(What this task involves)
Lines in the data below that contain the word "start" are to be copied.

(Provided data)
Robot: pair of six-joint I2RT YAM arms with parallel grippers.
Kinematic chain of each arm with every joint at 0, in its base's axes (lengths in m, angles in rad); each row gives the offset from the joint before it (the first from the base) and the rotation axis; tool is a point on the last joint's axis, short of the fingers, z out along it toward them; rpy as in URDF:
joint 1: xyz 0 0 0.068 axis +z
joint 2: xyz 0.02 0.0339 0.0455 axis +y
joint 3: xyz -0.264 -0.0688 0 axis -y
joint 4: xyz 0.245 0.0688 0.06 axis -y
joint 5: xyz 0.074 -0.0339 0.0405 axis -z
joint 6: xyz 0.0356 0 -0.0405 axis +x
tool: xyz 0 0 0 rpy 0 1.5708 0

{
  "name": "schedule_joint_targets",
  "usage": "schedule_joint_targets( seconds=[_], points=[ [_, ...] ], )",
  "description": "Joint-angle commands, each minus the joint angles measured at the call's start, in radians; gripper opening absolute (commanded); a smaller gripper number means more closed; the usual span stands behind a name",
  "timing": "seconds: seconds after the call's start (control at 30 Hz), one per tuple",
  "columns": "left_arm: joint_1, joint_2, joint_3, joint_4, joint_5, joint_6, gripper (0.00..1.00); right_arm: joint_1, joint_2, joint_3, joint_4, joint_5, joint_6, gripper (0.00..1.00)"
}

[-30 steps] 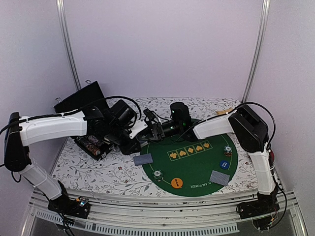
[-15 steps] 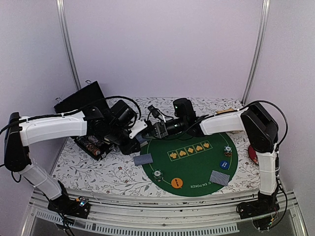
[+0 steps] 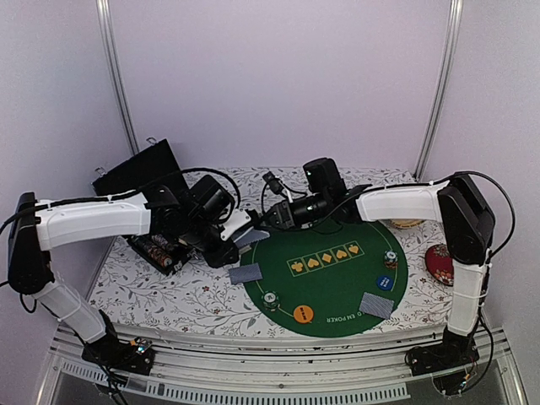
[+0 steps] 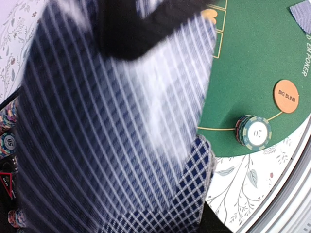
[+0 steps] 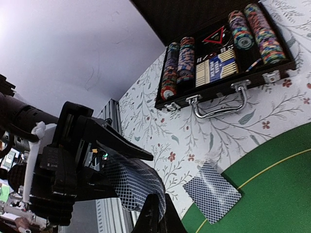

(Answer box)
  "description": "Joint-angle commands, each minus the joint angles measured at the call's start, in radians; gripper opening absolute (commanded); a smaller gripper number means more closed; the usual span stands behind a name",
  "timing": "seconds: seconds after the call's start (control at 30 Hz), one per tuple",

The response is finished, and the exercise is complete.